• _What is needed_
Please output the whole listing below exactly as it is.

• _Data block_
== Segment start ==

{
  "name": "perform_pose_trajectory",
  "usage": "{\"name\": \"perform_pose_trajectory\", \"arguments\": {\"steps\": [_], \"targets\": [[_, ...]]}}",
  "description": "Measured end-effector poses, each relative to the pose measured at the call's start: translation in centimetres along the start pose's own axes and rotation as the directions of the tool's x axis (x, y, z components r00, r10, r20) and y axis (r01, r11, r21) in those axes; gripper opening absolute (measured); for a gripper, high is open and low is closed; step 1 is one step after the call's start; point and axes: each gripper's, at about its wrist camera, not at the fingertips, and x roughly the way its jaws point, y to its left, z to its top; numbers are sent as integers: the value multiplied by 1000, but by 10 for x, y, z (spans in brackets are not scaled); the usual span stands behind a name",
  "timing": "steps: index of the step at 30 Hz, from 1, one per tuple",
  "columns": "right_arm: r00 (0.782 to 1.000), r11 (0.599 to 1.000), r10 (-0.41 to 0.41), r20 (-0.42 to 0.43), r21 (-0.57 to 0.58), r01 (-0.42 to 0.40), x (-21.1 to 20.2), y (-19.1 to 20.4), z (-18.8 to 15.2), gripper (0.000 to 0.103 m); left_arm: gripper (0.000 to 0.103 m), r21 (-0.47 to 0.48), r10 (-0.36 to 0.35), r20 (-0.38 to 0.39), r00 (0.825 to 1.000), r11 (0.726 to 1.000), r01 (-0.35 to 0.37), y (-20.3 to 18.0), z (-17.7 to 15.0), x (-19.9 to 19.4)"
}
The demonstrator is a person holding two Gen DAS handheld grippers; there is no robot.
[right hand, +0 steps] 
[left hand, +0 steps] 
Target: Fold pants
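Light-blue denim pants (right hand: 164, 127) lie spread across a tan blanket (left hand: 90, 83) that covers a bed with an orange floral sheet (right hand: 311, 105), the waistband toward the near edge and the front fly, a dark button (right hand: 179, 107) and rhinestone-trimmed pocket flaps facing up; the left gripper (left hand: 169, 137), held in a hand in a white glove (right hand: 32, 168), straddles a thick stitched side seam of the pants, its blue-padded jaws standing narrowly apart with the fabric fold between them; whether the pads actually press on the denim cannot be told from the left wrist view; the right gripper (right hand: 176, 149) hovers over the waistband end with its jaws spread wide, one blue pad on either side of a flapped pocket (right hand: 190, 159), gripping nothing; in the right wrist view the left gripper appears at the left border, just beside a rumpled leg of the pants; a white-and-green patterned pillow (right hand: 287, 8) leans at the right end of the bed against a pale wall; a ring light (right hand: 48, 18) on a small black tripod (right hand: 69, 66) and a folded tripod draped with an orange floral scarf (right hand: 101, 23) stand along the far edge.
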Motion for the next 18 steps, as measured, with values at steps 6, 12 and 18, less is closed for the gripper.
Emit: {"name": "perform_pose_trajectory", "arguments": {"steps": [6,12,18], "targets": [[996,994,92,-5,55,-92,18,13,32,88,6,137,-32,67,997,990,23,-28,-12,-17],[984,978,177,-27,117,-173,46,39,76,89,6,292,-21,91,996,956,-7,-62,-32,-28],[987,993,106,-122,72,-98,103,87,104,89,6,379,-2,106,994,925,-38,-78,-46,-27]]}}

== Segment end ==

• _Solved exercise_
{
  "name": "perform_pose_trajectory",
  "usage": "{\"name\": \"perform_pose_trajectory\", \"arguments\": {\"steps\": [_], \"targets\": [[_, ...]]}}",
  "description": "Measured end-effector poses, each relative to the pose measured at the call's start: translation in centimetres along the start pose's own axes and rotation as the directions of the tool's x axis (x, y, z components r00, r10, r20) and y axis (r01, r11, r21) in those axes; gripper opening absolute (measured); for a gripper, high is open and low is closed; step 1 is one step after the call's start; point and axes: each gripper's, at about its wrist camera, not at the fingertips, and x roughly the way its jaws point, y to its left, z to its top; numbers are sent as integers: the value multiplied by 1000, but by 10 for x, y, z (spans in brackets are not scaled); the usual span stands behind a name",
  "timing": "steps: index of the step at 30 Hz, from 1, one per tuple",
  "columns": "right_arm: r00 (0.782 to 1.000), r11 (0.599 to 1.000), r10 (-0.41 to 0.41), r20 (-0.42 to 0.43), r21 (-0.57 to 0.58), r01 (-0.42 to 0.40), x (-21.1 to 20.2), y (-19.1 to 20.4), z (-18.8 to 15.2), gripper (0.000 to 0.103 m); left_arm: gripper (0.000 to 0.103 m), r21 (-0.47 to 0.48), r10 (-0.36 to 0.35), r20 (-0.38 to 0.39), r00 (0.825 to 1.000), r11 (0.726 to 1.000), r01 (-0.35 to 0.37), y (-20.3 to 18.0), z (-17.7 to 15.0), x (-19.9 to 19.4)"
}
The demonstrator is a person holding two Gen DAS handheld grippers; there is no robot.
[right hand, +0 steps] 
[left hand, +0 steps] 
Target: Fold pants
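Light-blue denim pants (right hand: 164, 127) lie spread across a tan blanket (left hand: 90, 83) that covers a bed with an orange floral sheet (right hand: 311, 105), the waistband toward the near edge and the front fly, a dark button (right hand: 179, 107) and rhinestone-trimmed pocket flaps facing up; the left gripper (left hand: 169, 137), held in a hand in a white glove (right hand: 32, 168), straddles a thick stitched side seam of the pants, its blue-padded jaws standing narrowly apart with the fabric fold between them; whether the pads actually press on the denim cannot be told from the left wrist view; the right gripper (right hand: 176, 149) hovers over the waistband end with its jaws spread wide, one blue pad on either side of a flapped pocket (right hand: 190, 159), gripping nothing; in the right wrist view the left gripper appears at the left border, just beside a rumpled leg of the pants; a white-and-green patterned pillow (right hand: 287, 8) leans at the right end of the bed against a pale wall; a ring light (right hand: 48, 18) on a small black tripod (right hand: 69, 66) and a folded tripod draped with an orange floral scarf (right hand: 101, 23) stand along the far edge.
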Motion for the next 18 steps, as measured, with values at steps 6, 12 and 18, less is closed for the gripper.
Emit: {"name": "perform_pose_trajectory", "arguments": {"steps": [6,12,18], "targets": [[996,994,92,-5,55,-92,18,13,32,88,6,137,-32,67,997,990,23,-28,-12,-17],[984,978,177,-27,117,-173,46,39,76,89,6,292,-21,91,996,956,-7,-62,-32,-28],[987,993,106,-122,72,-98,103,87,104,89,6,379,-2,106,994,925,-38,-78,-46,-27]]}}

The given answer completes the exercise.